A sharp, growing pain in my throat and vocal cords, while having a sharp pain in the chest, and the desperation of not being able to breathe. With eyes tightly closed everything became white and suddenly there was no up or down, no sides and no front or back, just white all around, floating. There was no pain and no fear, just the peace of not worrying, not thinking, not feeling. Inert, floating, being, but not being as we know. Rest, peace!
Later I opened my eyes and I was still curled in bed. My throat hurt, my chest hurt, my breathing was normal, there was no cough. It was all quiet, inside and out.
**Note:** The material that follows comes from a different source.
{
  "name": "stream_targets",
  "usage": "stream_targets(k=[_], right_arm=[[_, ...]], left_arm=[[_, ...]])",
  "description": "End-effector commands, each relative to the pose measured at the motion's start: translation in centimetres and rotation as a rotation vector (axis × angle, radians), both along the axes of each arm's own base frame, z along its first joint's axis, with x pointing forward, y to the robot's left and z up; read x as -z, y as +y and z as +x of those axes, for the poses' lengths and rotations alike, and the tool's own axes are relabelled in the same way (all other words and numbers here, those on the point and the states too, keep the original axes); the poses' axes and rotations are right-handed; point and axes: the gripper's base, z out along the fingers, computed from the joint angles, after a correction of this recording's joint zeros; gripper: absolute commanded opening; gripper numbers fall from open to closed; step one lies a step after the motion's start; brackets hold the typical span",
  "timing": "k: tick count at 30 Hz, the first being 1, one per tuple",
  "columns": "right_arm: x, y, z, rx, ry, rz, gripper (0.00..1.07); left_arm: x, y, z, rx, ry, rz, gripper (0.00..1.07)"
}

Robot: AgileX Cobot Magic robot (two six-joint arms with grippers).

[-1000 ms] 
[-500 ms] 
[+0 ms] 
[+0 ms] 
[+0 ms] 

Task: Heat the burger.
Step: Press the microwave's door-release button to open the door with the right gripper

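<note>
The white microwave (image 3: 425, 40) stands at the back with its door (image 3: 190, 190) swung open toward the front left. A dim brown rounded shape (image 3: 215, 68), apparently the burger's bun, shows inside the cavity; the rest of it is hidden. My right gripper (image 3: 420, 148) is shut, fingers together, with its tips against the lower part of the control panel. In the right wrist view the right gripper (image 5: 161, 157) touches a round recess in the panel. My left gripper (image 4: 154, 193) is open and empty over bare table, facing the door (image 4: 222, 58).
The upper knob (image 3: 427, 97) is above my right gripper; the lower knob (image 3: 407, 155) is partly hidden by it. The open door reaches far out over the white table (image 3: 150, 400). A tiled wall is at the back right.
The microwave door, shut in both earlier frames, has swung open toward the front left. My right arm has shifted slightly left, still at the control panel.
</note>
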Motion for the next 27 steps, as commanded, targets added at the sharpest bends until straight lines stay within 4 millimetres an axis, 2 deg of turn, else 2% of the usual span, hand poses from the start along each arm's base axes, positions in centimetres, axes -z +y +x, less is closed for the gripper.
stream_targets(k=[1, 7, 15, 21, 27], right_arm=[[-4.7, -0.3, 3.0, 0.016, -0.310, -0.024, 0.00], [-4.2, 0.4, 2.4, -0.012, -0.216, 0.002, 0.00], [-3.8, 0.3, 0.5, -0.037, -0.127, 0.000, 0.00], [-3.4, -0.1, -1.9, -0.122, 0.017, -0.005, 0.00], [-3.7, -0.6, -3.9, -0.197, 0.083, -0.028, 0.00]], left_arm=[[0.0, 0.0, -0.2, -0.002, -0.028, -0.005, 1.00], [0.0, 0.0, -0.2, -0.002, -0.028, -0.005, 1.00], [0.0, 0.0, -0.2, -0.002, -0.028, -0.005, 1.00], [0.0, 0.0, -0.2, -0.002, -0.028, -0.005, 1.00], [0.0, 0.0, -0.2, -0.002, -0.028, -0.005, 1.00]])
I’ve been close to death several times in my life and for different reasons, so I know what’s in the other side. That’s why I am not afraid of death. I know death will bring peace, rest, at least for me, because that’s what I’ve felt.
At one hand is great to know because then there is no fear for the end. I’m not afraid to die! But at the other hand it can be a bad thing. When you know your death will bring you rest, sometimes when situations become to complicated to handle, or sicknesses become to strong to fight, then there is the tendency to quit the fight and just desire and wait for death to come. I know because I’ve felt that way many times.
Now, don’t get me wrong. I love life and I don’t want to die because there are so many things to do and so many places to see. Life is such a gift that it can become addictive! I love life and I still have a “barrel list” (rather than a bucket list) of things I want to do, try, experience. Death would be such a waste!!
But in those moments of strong sickness, when you can’t breathe and are in so much pain; or those moments when life becomes so complicated, with your projects, desires and problems so entangled and impossible to straighten up, death becomes so appealing!
I don’t know if other people have had these same situations of close encounters with death; or if they had a different perception of what death would be, like feeling scared of what they will find there. I don’t know also if anybody would believe me on what I say, but that is OK; I’m not trying to convince anybody of what I saw and felt; after all, we all will have our chance to see for ourselves at some point, right?
So all I wanted with this post was to let you know another perspective on what death could be; and how that perspective can influence the direction of our thoughts after a tipping point.
I could be wrong; I could be right, who knows. All that matters right now is that I acquired a peace of mind about death, and you have another perspective to analyze.